What you will do: Repeat the listing exactly. Do not carry over any pictures.

Data extract:
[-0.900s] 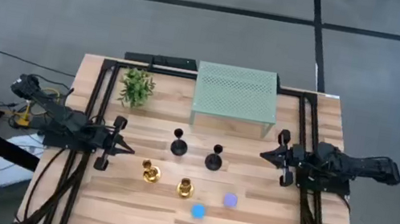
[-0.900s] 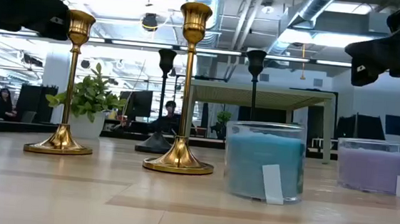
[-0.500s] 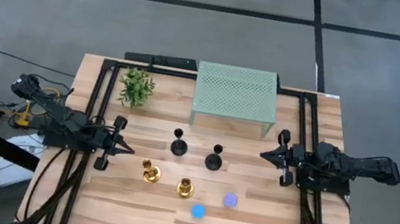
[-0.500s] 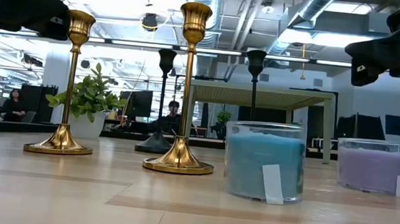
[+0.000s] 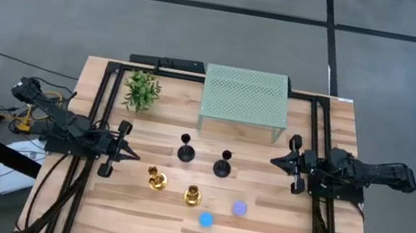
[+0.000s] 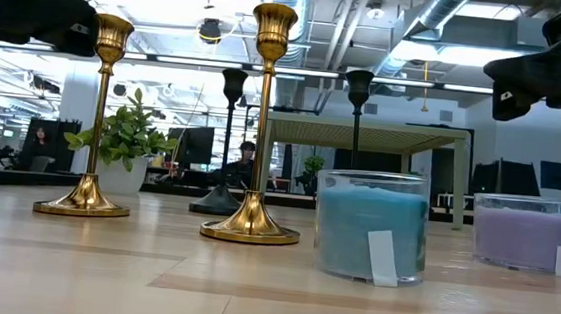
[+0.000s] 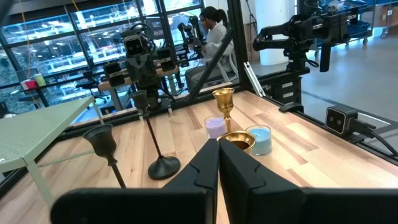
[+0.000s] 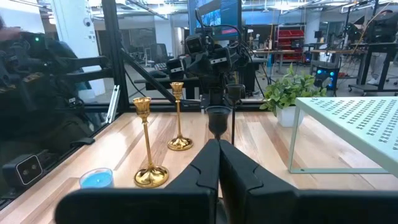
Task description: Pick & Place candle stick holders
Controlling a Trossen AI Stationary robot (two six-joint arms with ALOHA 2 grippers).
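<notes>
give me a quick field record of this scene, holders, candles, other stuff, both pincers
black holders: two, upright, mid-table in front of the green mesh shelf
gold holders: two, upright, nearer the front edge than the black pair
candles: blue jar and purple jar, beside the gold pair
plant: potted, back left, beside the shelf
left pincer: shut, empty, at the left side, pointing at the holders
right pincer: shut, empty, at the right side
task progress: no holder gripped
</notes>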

Expected answer:
[-0.900s] 
[-0.900s] 
[-0.500s] 
[-0.500s] 
[+0.000s] 
[+0.000s] 
[+0.000s] 
[+0.000s] 
Task description: Pick & Place candle stick holders
Controlling a Trossen AI Stationary robot (two six-joint arms with ALOHA 2 grippers).
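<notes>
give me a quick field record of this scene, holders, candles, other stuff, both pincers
black holders: two, upright, mid-table in front of the green mesh shelf
gold holders: two, upright, nearer the front edge than the black pair
candles: blue jar and purple jar, beside the gold pair
plant: potted, back left, beside the shelf
left pincer: shut, empty, at the left side, pointing at the holders
right pincer: shut, empty, at the right side
task progress: no holder gripped
</notes>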

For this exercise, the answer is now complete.